Monday, 13 September 2010

with implied correlation

correlation chart

despite the recent commentary on how correlation is, and how this MUST be caused by high frequency trading its quite interesting to look at correlation on a longer term basis. The Raven created a pseudoDow (which is subject to survivor bias, but much quicker to do calculatons on) and calculated a rolling two year "correlation" on the monthly returns. Instead of taking an average of the correlation matrix coefficients he used an approximation from the calculation of the dispersion. The difference is a couple of point of correlation at most, so the general shape of the chart shouldn't be missing too much.

The key takeaway from this is though, that while correlation may be high, its certainley not freakish or out of historical norms, and the panic in the media with respect to HFT overdone and ill informed to say the least.

BskyB and NewsCorp
FT alphaville today highlights the 'competition commission concerns', which unsurprisingly a competitor supports. To take the liberty of summarizing the concerns; Sky + Times + The Sun = unstoppable control of the UK media, however the article says this is because of the ability to cross market titles and spend on marketing, neglecting more crucially the importance of how NewsCorp have really won the content war. The fact that the Times has a paywall when no other main stream newspaper does, or that Sky's pay TV model is dominant is the key issue, not spend on marketing or cross selling. These products are superior. Arguing against the deal because of competition concerns seems weak and definitely not as solid ground as the real reason that shareholders should be voting against the NewsCorp bid for BskyB, VALUATION. Taking 700p for an asset worth at least 1000p on a standalone basis would be absurd.

Wednesday, 8 September 2010

bits and Bob

"The UK Royal Mail's £26bn pension fund made a 29% return on its money last year, helped by a sophisticated derivatives strategy, reducing the company's £10.2bn deficit and potentially helping along its possible privatization"

well it turns out that the "strategy" was buying equity futures, aka taking a leveraged bet on the market, very uhmm sophisticated.

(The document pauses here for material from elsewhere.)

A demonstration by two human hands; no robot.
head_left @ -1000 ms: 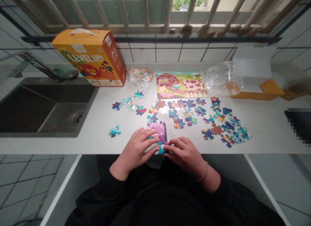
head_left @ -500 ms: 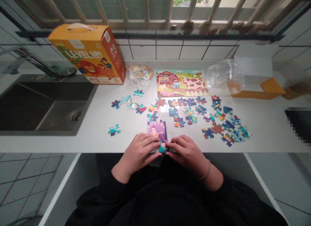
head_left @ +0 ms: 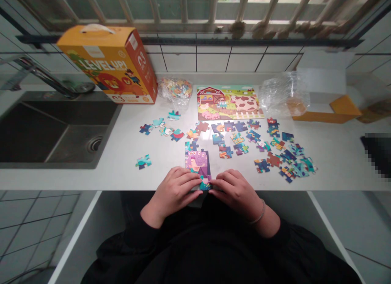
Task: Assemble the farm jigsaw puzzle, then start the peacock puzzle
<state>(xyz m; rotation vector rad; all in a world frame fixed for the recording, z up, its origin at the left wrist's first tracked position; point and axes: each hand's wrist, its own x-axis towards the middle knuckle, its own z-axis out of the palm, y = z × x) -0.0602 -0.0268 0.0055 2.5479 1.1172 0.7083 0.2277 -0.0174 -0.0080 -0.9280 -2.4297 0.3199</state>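
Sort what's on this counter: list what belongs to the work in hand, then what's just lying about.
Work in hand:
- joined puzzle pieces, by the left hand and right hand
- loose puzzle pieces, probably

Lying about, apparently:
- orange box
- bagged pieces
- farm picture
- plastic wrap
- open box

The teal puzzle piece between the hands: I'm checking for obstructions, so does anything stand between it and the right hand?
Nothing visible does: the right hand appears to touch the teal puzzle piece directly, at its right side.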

The story that has been hogging the headlines in the UK has been the appointment of Bob Diamond as the new CEO of Barclays. Today Vince Cable (who now apparently prefers to be called Dr. Cable) has been calling for the breaking up of the large 'universal banks'.

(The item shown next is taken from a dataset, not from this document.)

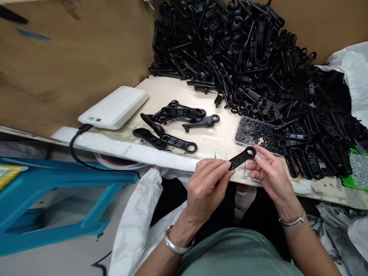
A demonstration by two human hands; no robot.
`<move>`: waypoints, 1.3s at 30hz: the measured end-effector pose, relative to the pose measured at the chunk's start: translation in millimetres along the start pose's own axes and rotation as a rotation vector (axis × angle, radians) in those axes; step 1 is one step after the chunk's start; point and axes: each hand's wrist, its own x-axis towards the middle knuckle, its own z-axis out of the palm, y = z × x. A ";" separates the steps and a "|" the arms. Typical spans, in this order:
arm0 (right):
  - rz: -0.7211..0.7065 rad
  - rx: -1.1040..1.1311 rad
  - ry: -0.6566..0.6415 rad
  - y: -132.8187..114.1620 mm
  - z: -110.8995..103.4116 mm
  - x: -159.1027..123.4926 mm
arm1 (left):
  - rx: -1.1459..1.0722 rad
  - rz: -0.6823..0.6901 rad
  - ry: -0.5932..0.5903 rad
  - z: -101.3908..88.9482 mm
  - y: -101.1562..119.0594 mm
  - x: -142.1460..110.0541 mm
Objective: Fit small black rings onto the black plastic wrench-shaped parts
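Note:
Between my two hands, just above the table's front edge, is a black plastic handle part (240, 158) with a ring at one end. My left hand (204, 188) is closed on its solid end, thumb and fingers pinching it. At the ring end, my right hand (270, 172) has its thumb and index finger on the rim, the other fingers curled. A shallow clear tray (253, 132) of tiny dark pieces lies just beyond my right hand. Several similar black handle parts (178, 143) lie loosely on the table to the left.
A large heap of black plastic parts (230, 46) fills the back and right. A white power bank (115, 107) with a black cable lies at left, and a green tray of screws (359, 168) at far right. A blue stool (57, 180) stands below left.

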 end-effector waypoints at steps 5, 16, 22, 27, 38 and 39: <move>-0.007 -0.009 0.017 -0.3 1.1 1.7 | -0.018 -0.019 -0.055 1.9 1.5 -2.3; -0.051 -0.205 -0.001 -4.3 -10.5 2.7 | -0.075 -0.019 -0.129 3.9 3.8 -9.4; -0.019 -0.362 -0.109 -13.5 -21.1 6.1 | -0.075 -0.006 -0.155 1.1 0.3 -8.1; 0.003 -0.386 -0.110 -16.3 -21.6 7.4 | -0.080 -0.012 -0.159 2.6 -0.7 -8.0; 0.134 -0.135 -0.166 -4.4 -14.1 -0.2 | -0.010 -0.058 -0.058 7.8 4.3 -18.9; 0.143 -0.115 -0.179 -1.5 -12.1 -2.6 | 0.003 -0.053 -0.045 9.0 5.2 -20.7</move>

This as a measure to reduce risk makes absolutely zero sense. Utility banks will still have to invest their depositors cash, any belief that making loans on commercial property or residential mortgages is not risky really should have been destroyed in the credit crunch. The financial world would merely have more firms with more linkages, and as such there would be no amelioration of counterparty credit risk, nor the removal of the moral hazard of 'too big to fail'. It is the systemic nature of financial intermediation and the lack of penalties on bondholders and creditors of financial institutions that propogate poor investments. There is only one logical solution and that is a pigovian tax on all creditors.

Friday, 3 September 2010

Krugman and the Wolf.

Its interesting to see a high brow rehash of Krugman's appaulingly weak argument in the FT today by Martin Wolf.

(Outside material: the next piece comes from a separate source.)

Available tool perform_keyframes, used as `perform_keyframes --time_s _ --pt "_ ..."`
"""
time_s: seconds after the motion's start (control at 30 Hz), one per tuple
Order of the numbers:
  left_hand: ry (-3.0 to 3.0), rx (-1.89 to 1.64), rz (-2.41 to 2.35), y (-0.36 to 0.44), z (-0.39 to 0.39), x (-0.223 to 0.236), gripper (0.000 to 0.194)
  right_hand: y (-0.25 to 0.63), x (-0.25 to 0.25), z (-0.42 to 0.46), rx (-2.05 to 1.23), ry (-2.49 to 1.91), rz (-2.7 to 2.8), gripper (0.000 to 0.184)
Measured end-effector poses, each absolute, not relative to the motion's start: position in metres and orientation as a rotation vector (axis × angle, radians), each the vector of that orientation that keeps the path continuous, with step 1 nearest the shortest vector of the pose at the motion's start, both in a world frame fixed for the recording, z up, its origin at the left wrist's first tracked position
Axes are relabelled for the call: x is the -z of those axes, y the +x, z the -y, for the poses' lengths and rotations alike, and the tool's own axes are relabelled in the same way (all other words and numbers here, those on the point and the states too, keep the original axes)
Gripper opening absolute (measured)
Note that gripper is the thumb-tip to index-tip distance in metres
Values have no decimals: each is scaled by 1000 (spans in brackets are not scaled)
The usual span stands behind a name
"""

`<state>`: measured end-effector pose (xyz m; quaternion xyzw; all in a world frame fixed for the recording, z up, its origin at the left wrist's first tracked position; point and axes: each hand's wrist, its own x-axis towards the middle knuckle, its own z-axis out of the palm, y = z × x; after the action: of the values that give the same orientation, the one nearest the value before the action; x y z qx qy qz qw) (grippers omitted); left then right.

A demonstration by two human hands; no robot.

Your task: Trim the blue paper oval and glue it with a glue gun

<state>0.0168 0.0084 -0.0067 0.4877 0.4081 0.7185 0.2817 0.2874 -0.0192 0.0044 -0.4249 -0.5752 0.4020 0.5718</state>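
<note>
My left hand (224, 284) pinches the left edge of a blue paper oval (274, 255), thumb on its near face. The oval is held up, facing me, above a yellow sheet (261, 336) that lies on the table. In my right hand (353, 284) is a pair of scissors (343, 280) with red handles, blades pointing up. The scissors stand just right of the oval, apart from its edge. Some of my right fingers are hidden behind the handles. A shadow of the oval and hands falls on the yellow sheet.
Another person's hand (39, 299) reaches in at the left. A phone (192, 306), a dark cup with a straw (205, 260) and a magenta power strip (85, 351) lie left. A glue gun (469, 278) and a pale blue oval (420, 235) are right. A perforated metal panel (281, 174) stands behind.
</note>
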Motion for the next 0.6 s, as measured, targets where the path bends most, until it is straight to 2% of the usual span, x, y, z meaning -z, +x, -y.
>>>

Essentially the argument is that because long term bond yields are low, we should not worry about government debt. Economically and logically it makes no sense. A proponent of this view would logically conclude that only now should Greece begin fiscal consolidation, rather than years ago. The whole point that fiscal conservatives are trying to make is that trying to cut a deficit when long term yields have exploded is almost impossible, needless to say, cutting government spending when private firms are finding it difficult to borrow makes even less sense that the gloomy scenario Wolf and Krugman paint.

It is intellectual dishonesty in its most repulsive form, and unsurprisingly partisan support of Balls by Wolf. Even if one were to swallow Krugman's prescription that fiscal responsibility should only be practiced when one is forced to do so by the market, the notion that bond yields are signalling a lack of concern isn't clear cut at all, especially in the UK given the government's commitment to cut the budget deficit over the term of the parliament.

If as the Raven believes, bond markets are signalling a lower growth, lower inflation future, then it makes it even more imperitive that governments show fiscal responsibility as their ability to shrink debts in the future through a growth in their tax base is diminishing.